▶ _EXERCISE DETAILS_:
Each line below should be written out again without any change.

▶ _DATA FOR ANALYSIS_:
┌────────
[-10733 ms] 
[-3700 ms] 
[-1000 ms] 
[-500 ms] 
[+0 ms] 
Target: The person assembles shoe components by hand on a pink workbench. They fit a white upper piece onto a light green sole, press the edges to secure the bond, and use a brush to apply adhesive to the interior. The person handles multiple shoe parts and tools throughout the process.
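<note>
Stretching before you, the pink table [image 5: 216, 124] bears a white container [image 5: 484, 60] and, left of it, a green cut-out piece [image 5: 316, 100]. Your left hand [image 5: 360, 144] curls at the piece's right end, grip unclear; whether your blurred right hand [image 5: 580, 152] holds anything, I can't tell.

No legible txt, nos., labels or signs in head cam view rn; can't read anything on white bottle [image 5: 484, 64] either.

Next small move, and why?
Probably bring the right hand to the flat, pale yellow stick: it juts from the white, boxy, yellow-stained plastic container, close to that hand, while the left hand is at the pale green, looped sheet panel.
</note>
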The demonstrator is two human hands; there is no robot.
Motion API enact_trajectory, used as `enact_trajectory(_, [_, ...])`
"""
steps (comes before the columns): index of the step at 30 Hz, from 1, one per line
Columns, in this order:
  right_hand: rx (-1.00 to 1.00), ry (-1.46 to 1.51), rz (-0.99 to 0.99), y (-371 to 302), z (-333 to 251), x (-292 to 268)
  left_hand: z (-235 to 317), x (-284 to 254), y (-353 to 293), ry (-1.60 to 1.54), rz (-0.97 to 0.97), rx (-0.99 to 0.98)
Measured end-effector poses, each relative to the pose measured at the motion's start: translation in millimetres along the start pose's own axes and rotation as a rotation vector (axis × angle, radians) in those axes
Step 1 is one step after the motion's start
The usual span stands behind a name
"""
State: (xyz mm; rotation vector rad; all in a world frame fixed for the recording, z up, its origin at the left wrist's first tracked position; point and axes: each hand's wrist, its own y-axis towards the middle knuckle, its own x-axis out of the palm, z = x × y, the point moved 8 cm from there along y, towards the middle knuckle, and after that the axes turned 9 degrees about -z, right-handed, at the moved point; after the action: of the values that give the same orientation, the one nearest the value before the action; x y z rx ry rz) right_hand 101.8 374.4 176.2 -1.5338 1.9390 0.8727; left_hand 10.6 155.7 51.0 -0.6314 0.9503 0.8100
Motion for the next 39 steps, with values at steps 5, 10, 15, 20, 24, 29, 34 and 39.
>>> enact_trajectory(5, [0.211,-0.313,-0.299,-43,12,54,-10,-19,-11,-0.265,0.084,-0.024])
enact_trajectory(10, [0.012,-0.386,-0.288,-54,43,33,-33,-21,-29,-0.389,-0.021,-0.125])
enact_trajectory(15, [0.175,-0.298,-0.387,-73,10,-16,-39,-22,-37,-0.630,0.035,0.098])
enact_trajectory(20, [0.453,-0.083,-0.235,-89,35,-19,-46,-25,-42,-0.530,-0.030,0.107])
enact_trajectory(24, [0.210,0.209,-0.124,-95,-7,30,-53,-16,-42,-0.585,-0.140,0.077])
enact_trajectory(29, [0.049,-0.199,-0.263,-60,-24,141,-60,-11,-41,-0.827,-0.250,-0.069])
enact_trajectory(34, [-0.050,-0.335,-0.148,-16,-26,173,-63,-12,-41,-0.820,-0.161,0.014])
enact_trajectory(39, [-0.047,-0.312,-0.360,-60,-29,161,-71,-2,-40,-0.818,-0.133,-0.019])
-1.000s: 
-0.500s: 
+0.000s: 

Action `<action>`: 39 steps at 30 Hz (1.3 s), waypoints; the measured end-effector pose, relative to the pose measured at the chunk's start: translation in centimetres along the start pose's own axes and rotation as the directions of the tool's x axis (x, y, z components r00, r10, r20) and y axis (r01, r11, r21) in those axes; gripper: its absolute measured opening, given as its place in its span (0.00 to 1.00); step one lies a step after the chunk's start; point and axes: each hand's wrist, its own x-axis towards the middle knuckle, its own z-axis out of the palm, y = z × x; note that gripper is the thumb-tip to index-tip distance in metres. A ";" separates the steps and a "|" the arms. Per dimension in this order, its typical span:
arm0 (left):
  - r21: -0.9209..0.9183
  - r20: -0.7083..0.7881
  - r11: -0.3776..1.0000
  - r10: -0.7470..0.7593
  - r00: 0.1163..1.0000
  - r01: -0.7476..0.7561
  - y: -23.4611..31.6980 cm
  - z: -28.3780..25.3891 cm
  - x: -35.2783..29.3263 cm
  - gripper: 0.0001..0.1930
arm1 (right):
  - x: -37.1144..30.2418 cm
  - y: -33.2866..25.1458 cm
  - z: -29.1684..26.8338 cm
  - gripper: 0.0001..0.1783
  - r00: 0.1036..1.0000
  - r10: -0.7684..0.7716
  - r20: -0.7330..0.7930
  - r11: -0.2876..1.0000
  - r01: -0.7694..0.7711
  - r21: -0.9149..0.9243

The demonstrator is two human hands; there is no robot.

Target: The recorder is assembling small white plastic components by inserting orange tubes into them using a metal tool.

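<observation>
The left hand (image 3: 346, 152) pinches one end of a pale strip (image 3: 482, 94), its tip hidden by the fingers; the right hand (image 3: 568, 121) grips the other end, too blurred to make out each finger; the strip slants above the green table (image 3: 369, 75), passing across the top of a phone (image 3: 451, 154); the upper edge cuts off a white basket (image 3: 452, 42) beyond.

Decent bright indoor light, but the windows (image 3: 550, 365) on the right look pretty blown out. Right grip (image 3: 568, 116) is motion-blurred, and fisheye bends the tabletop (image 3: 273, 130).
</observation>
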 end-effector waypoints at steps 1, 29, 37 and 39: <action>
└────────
▶ _RESPONSE AREA_:
[-10733 ms] 
[-3700 ms] 
[-1000 ms] 
[-500 ms] 
[+0 ms] 
Target: The person assembles shoe components by hand on a pink workbench. They fit a white upper piece onto a light green sole, press the edges to secure the bond, and use a brush to apply adhesive to the interior. The person handles multiple shoe parts and tools throughout the process.
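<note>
Stretching before you, the pink table [image 5: 216, 124] bears a white container [image 5: 484, 60] and, left of it, a green cut-out piece [image 5: 316, 100]. Your left hand [image 5: 360, 144] curls at the piece's right end, grip unclear; whether your blurred right hand [image 5: 580, 152] holds anything, I can't tell.

No legible txt, nos., labels or signs in head cam view rn; can't read anything on white bottle [image 5: 484, 64] either.

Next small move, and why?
Probably bring the right hand to the flat, pale yellow stick: it juts from the white, boxy, yellow-stained plastic container, close to that hand, while the left hand is at the pale green, looped sheet panel.
</note>
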The demonstrator is two human hands; there is no robot.
Motion API enact_trajectory, used as `enact_trajectory(_, [_, ...])`
"""
steps (comes before the columns): index of the step at 30 Hz, from 1, one per line
Columns, in this order:
  right_hand: rx (-1.00 to 1.00), ry (-1.46 to 1.51), rz (-0.99 to 0.99), y (-371 to 302), z (-333 to 251), x (-292 to 268)
  left_hand: z (-235 to 317), x (-284 to 254), y (-353 to 293), ry (-1.60 to 1.54), rz (-0.97 to 0.97), rx (-0.99 to 0.98)
Measured end-effector poses, each relative to the pose measured at the motion's start: translation in millimetres along the start pose's own axes and rotation as a rotation vector (axis × angle, radians) in those axes
Step 1 is one step after the motion's start
The usual span stands behind a name
"""
State: (xyz mm; rotation vector rad; all in a world frame fixed for the recording, z up, its origin at the left wrist's first tracked position; point and axes: each hand's wrist, its own y-axis towards the middle knuckle, its own x-axis out of the palm, z = x × y, the point moved 8 cm from there along y, towards the middle knuckle, and after that the axes turned 9 degrees about -z, right-handed, at the moved point; after the action: of the values that give the same orientation, the one nearest the value before the action; x y z rx ry rz) right_hand 101.8 374.4 176.2 -1.5338 1.9390 0.8727; left_hand 10.6 155.7 51.0 -0.6314 0.9503 0.8100
Motion for the next 39 steps, with values at steps 5, 10, 15, 20, 24, 29, 34 and 39.
>>> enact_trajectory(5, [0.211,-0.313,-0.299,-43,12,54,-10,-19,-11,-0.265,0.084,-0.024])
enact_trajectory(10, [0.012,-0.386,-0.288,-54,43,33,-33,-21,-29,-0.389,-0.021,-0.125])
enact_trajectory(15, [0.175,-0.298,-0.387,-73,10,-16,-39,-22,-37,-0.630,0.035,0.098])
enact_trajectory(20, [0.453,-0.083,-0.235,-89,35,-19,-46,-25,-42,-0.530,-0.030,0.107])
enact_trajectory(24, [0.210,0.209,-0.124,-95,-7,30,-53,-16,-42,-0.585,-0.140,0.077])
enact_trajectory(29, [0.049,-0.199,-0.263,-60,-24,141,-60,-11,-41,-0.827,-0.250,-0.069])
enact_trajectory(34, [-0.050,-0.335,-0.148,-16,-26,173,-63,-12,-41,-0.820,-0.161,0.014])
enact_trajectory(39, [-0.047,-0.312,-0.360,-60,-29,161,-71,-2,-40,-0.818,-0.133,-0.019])
-1.000s: 
-0.500s: 
+0.000s: 

Action `<action>`: 39 steps at 30 Hz (1.3 s), waypoints; the measured end-effector pose, relative to the pose measured at the chunk's start: translation in centimetres along the start pose's own axes and rotation as the directions of the tool's x axis (x, y, z components r00, r10, r20) and y axis (r01, r11, r21) in those axes; gripper: its absolute measured opening, given as its place in its span (0.00 to 1.00); step one lies a step after the chunk's start; point and axes: each hand's wrist, its own x-axis towards the middle knuckle, its own z-axis out of the palm, y = z × x; note that gripper is the thumb-tip to index-tip distance in metres. A ";" separates the steps and a "|" the arms. Per dimension in this order, its typical span:
arm0 (left):
  - r21: -0.9209..0.9183
  - r20: -0.7083..0.7881
  - r11: -0.3776..1.0000
  - r10: -0.7470..0.7593
  - r00: 0.1163..1.0000
  - r01: -0.7476..0.7561
  - y: -23.4611..31.6980 cm
  - z: -28.3780..25.3891 cm
  - x: -35.2783..29.3263 cm
  - gripper: 0.0001..0.1930
arm1 (right):
  - x: -37.1144..30.2418 cm
  - y: -33.2866..25.1458 cm
  - z: -29.1684..26.8338 cm
  - gripper: 0.0001..0.1783
  - r00: 0.1036..1.0000
  - r10: -0.7684..0.7716
  - r20: -0.7330..0.7930
  - r11: -0.2876..1.0000
  - r01: -0.7694..0.7711
  - r21: -0.9149..0.9243

The demonstrator is two human hands; there is no robot.

Target: The recorder is assembling small white plastic components by inserting orange tubes into them using a metal tool.

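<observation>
The left hand (image 3: 346, 152) pinches one end of a pale strip (image 3: 482, 94), its tip hidden by the fingers; the right hand (image 3: 568, 121) grips the other end, too blurred to make out each finger; the strip slants above the green table (image 3: 369, 75), passing across the top of a phone (image 3: 451, 154); the upper edge cuts off a white basket (image 3: 452, 42) beyond.

Decent bright indoor light, but the windows (image 3: 550, 365) on the right look pretty blown out. Right grip (image 3: 568, 116) is motion-blurred, and fisheye bends the tabletop (image 3: 273, 130).
</observation>
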 end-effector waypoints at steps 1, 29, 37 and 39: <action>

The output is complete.